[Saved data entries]
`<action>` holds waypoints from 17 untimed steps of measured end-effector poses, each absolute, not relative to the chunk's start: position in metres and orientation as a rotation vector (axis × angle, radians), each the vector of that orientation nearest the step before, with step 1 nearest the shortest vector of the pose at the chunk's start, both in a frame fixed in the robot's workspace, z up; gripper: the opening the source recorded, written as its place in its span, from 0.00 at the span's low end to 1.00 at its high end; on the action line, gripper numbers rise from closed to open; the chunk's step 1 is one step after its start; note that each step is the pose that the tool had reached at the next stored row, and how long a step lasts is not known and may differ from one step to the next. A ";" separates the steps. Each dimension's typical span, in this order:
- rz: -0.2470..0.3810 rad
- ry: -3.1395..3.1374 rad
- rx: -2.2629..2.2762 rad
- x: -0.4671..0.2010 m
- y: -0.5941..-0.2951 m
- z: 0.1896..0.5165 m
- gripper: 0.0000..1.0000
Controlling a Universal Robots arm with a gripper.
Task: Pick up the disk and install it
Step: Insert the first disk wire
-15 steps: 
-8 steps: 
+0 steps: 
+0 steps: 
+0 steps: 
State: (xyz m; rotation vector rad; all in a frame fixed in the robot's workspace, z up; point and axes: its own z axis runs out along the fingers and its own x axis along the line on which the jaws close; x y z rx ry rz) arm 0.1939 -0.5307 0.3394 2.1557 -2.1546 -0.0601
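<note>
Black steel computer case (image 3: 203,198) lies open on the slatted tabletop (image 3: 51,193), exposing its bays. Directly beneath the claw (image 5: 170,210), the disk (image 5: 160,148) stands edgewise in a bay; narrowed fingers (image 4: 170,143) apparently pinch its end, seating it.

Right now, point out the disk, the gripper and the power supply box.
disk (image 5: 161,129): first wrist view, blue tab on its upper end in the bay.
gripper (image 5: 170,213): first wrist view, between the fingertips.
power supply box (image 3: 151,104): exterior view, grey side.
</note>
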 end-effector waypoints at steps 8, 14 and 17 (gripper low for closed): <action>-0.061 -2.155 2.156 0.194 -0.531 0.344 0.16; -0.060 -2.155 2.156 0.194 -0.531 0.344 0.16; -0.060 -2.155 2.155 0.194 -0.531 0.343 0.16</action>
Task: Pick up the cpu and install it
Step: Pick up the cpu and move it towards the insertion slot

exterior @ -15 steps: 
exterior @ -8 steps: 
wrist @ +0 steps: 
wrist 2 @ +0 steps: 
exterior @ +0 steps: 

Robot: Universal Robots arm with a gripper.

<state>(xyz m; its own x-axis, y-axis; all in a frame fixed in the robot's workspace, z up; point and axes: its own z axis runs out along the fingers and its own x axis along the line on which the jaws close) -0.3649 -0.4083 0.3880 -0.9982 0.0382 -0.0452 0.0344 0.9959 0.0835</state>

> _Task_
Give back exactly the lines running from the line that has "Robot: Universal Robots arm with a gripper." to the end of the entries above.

> _Reply_
Robot: Universal Robots arm with a gripper.

<state>(xyz m; its own x-axis, y-axis; all in a frame fixed in the robot's workspace, z up; point and axes: its own z axis runs out along the fingers and its own x axis along the line on which the jaws close) -0.3649 -0.4083 0.3880 -0.9982 0.0382 -0.0452 0.0344 0.9959 0.0835</state>

This exercise has been answered in full.